СЕРДЦЕ ЗА СТЕНОЙ - страница 16



Неужели у неё и правда двадцать один час этой съёмки? Двадцать один час? Люди жаловались на проект «Стерео». Неужели они взяли это видео оттуда? От группы жалобщиков? Демьянов не был в моей команде по недвижимости, но, полагаю, он мог услышать о жалобах и наткнуться на эти кадры, а потом придумать эту программу.

Мой телефон жужжит. Я хватаю его и выключаю будильник.

– Одиннадцать, – говорю я. – Надо закругляться на сегодня, как бы мне ни было больно.

– Но что вы думаете? – спрашивает она, широко раскрыв глаза. – О том, чтобы их пощадить. Есть другие способы достичь вашей цели. Почему бы не рассмотреть их?

– Нет, – отрезаю я.

– Но… если бы вы могли достичь своих целей, сохранив это здание…

– Если остальная часть вашей нелепой программы похожа на это вступление, то, боюсь, я не представляю, как буду наслаждаться. Правда не представляю. – Я хватаю портфель. – Бедная старушка, жалующаяся на своё бедро. Не могу дождаться продолжения. Чистое золото!

Она напрягается, явно раздражённая.

– Её зовут Людмила Васильевна, – резко отвечает она.

Так горячо.

– Людмила Васильевна, простите. Людмила Васильевна. Бедная Людмила Васильевна с её бедром. И её дом, который снесёт Иудушка Головлёв.

Ноздри Анны раздуваются. Она невероятно восхитительна – правда.

Мне почти жаль, что через полчаса я должен быть на другом конце города. Хотелось бы постоять здесь и ещё немного её позлить. Не посылай мальчика делать работу мужчины – так ведь говорят англичане? И уж точно не стоит посылать горячую деревенскую мышку вроде Анны.
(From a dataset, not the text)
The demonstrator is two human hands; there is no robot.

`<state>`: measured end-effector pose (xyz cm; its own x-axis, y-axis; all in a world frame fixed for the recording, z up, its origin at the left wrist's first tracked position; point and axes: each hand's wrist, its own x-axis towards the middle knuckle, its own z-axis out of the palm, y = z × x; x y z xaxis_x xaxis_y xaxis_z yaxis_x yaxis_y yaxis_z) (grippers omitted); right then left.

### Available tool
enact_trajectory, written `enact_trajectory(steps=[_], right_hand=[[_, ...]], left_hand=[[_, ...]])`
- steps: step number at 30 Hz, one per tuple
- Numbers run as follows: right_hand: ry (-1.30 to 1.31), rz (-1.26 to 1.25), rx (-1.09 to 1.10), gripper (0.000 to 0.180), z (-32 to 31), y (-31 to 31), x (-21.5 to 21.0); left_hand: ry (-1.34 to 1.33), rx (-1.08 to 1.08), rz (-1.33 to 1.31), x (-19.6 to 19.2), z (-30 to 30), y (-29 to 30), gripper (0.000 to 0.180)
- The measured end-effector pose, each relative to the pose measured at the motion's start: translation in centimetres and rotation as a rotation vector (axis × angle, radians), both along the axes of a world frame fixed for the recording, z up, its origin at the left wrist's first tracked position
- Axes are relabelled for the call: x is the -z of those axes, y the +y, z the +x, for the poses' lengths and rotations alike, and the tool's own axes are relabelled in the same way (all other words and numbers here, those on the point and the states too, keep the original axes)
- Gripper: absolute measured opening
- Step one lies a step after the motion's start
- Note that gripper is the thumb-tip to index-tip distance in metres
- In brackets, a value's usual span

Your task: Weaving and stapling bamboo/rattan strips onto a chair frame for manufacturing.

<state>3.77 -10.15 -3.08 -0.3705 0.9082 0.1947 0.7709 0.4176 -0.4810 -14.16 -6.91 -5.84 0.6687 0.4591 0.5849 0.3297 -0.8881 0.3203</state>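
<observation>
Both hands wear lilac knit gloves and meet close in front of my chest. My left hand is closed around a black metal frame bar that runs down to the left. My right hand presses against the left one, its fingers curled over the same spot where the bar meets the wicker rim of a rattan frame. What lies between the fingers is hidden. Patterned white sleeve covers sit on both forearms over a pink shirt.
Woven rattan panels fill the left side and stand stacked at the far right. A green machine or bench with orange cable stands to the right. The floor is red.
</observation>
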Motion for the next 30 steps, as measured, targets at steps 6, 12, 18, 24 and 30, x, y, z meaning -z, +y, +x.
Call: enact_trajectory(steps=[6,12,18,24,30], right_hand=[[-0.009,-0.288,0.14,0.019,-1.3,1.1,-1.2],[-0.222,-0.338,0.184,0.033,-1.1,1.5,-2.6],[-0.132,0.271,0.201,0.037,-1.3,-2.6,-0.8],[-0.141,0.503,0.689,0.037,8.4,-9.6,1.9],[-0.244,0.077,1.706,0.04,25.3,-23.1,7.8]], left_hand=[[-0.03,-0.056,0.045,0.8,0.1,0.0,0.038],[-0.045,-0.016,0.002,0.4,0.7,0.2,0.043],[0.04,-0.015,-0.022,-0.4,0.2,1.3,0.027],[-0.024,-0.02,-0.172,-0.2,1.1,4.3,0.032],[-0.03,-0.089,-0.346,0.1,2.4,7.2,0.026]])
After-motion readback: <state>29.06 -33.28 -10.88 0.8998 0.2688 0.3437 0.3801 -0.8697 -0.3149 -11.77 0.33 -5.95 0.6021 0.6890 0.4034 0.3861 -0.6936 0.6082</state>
– Иудушка Головлёв бы его не снёс, – говорит она.

– Наставничество и литературная дискуссия. Не могу дождаться продолжения вашей презентации, правда не могу – четыре недели нытья Анны Ахматовой, по крайней мере, можно надеяться.

Я жду, что она снова поправит имя. Но она лишь говорит:

– Четыре недели?

– А потом вы сможете добавить АО «Агат» в своё резюме. Ещё одна звезда на погоны.

– Четыре недели, – повторяет она, словно не до конца осознав эту часть.

Мне правда пора идти, но я понимаю, что не хочу. Дразнить её – самое большое удовольствие за долгое время. Я прищуриваюсь.

– К сожалению, в конце я всё равно снесу дом бедной старушки. – Я смотрю ей в глаза, кладу руку на стол, запястьем вниз, пальцами вверх, и медленно начинаю толкать предметы, имитируя бульдозер. – Врум-врум-врум, – дразню я.

На её лице появляется странное выражение – та искра вспыхивает в яростное пламя.

Мой пульс учащается. У меня возникает нелепое желание поцеловать её, поглотить всю эту мягкую кожу и оскорблённую чистоту.

– И насчёт переговоров на этой неделе? – продолжаю я. – Мне плевать, что там сказано в соглашении или как крепко совет директоров сжал мои яйца, но вы не будете таскаться за мной в этом нелепом костюме. Этого не будет. Да, вы можете наблюдать и критиковать мои мягкие навыки, передавать свои, несомненно, проверенные на деле знания о том, как управлять компанией, но я не позволю вам превращать мою компанию и офис в цирк. Вы должны сливаться с командой во время сессий – никаких помех, таково соглашение. Так что этот почтовый номер? – я указываю на её костюм. – Не прокатит.

Шок озаряет её веснушчатое лицо. Неужели она думала, что сможет его носить?

Анатолий заглядывает в кабинет.

– Птичка ждёт.

Я указываю на неё.

– Идите. Разберитесь с Анатолием. – Я указываю на Анатолия. – Этот костюмный номер? – Провожу пальцем по горлу.